The area has a significant number of people with African heritage, and most of the social and economic challenges in the Caribbean can be linked to the historical practice of slavery.
“We owe it to our children to give them the most amazing fantastical stories possible to help their imaginations grow,” Ryder said. “We do not do this by ‘whitewashing’ out the difficult parts of our history. We do it by embracing our rich history and empowering them with the truth.”
“The sad reality is this great film left me concerned that Disney did not take seriously this very sensitive time and place which due to the atrocities that happened there should be treated very carefully – especially for impressionable children,” Ryder, Head of External Consultancies at the Sir Lenny Henry Centre for Media Diversity, said.
When Ryder posted the blog on Twitter, it drew its own criticism, mostly from users who said he was taking “The Little Mermaid” too seriously and defenders of the Black-led film who said it was good as it was.
Ryder deleted his tweet, which went viral, because it was “widely misunderstood” by many. The advocate later clarified in another tweet that he actually liked the film and appreciated its representation of Black beauty and diversity on screen.

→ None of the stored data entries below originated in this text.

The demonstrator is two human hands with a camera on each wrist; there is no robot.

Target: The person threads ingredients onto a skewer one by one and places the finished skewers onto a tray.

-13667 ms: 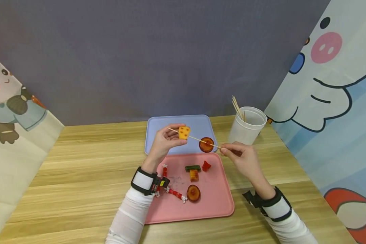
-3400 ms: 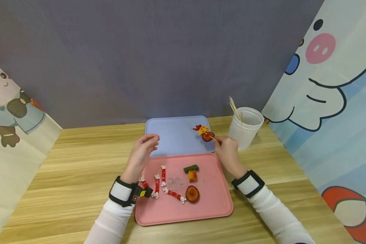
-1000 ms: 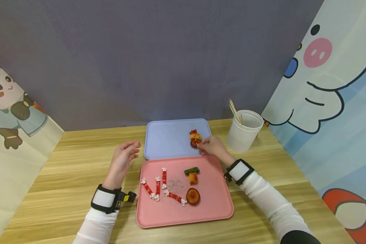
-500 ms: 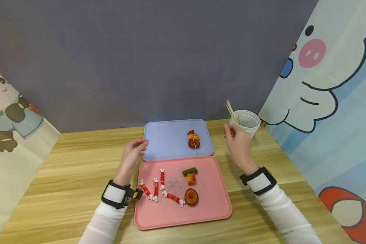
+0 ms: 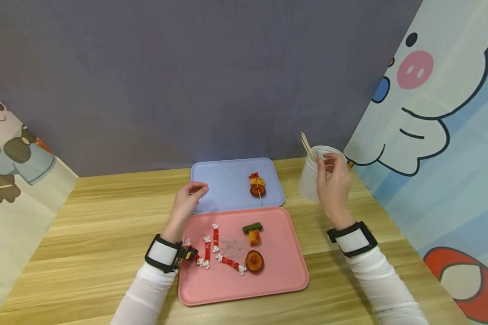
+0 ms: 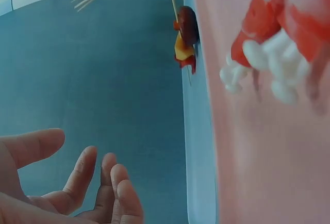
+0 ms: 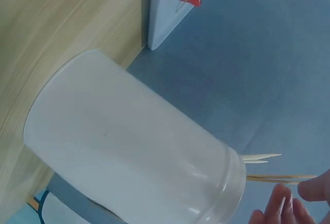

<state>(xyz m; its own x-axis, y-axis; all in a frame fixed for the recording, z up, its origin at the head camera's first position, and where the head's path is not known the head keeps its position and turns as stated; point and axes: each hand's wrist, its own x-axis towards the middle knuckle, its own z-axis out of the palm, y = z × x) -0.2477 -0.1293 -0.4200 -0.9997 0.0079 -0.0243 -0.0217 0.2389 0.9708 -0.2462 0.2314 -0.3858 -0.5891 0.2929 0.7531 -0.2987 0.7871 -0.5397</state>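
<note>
My right hand is at the white bucket, thumb and fingers apart, right beside the bamboo skewers that lean out over its rim. The right wrist view has the fingertips close by the stick ends. A loaded skewer lies on the blue tray, bearing a toy mushroom cap, a spotted yellow piece and a red piece. Near that tray's left edge my left hand hovers with relaxed fingers, holding nothing.
In front, a pink tray carries several red-and-white bone-shaped pieces, another mushroom cap, a yellow-orange block and a green piece. A grey wall panel stands behind the wooden table.
My right hand has let go of the loaded skewer on the blue tray and moved right to the bucket. The left hand has moved rightward. Earlier, pieces were being threaded onto the skewer.
</note>
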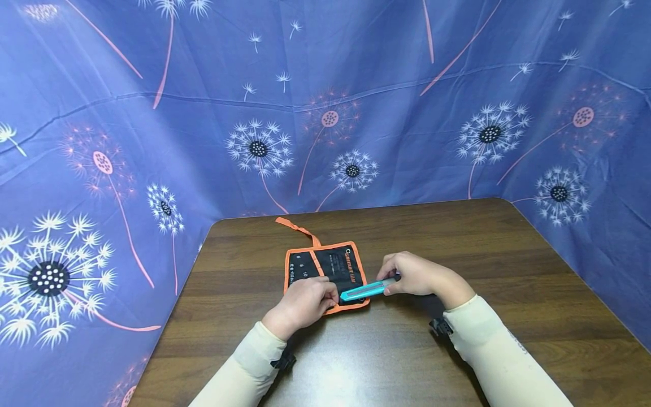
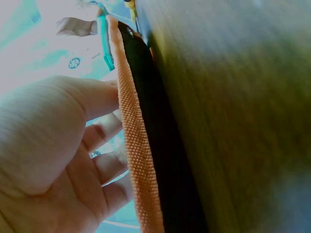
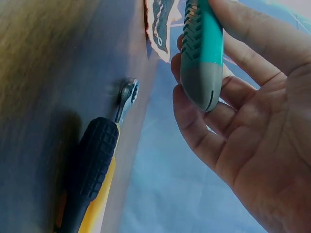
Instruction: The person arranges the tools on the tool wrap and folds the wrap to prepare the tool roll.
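A black tool pouch point(image 1: 337, 270) with orange trim lies flat on the table, an orange strap trailing from its far edge. At its near edge, my left hand point(image 1: 306, 301) has its thumb and fingers bent together on the fabric. The left wrist view shows the thumb and fingertips meeting the orange trim point(image 2: 133, 121), which hides their tips. My right hand point(image 1: 414, 273) grips a teal utility knife point(image 1: 367, 289) by its grey end, between thumb and fingers. The knife's other end points left over the pouch, close to my left fingertips.
In the right wrist view, a ratchet wrench point(image 3: 99, 155) with a black and yellow handle lies on the wooden table point(image 1: 508, 254) below my right hand. Blue dandelion-print cloth point(image 1: 407, 141) hangs behind the table and along its sides.
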`<state>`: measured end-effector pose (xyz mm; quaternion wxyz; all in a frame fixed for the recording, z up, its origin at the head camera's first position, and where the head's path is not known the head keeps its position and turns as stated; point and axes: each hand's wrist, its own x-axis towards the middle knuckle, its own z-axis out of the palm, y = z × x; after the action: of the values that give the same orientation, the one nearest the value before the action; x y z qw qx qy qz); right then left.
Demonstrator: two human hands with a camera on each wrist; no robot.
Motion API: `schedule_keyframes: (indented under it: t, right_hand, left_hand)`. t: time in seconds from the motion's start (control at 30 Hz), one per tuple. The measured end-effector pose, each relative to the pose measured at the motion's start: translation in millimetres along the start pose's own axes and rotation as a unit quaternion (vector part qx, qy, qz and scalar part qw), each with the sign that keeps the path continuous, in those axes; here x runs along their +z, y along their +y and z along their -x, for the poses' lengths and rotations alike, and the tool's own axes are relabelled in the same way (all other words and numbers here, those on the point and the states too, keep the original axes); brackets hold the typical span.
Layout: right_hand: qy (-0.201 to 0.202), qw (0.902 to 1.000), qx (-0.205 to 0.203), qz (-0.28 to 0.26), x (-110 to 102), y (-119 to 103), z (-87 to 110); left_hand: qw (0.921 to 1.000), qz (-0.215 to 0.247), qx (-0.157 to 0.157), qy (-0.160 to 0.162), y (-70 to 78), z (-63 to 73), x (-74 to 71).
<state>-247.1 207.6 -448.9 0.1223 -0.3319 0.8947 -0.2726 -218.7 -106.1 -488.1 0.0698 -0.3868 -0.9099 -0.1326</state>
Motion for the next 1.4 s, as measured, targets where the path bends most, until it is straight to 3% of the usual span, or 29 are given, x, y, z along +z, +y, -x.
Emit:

A culmination of critics says “The Little Mermaid” was a decent movie despite the anticipated hate and dislike from the trailer it initially got. Metacritic, a review aggregator, has “The Little Mermaid,” released on May 26, a score standing at 59 out of 100, a fair review.
The highly rated score comes from The Arizona Republic, which not only gave “The Little Mermaid” a perfect 100 score, but author Kaely Monahan said it “is Disney’s best live-action remake yet.”
The lowest reviews came from The New York Times and New York Magazine’s Vulture, which gave the movie a 30. Both publications essentially said that the new live-action version of “The Little Mermaid” lacks many important elements that made the original animated film enjoyable, instead feeling obligatory and defensive, striving for approval with noble intentions, and that Bailey, who nailed her performance as Ariel, is undeservedly betrayed by the lack of quality in Disney’s production.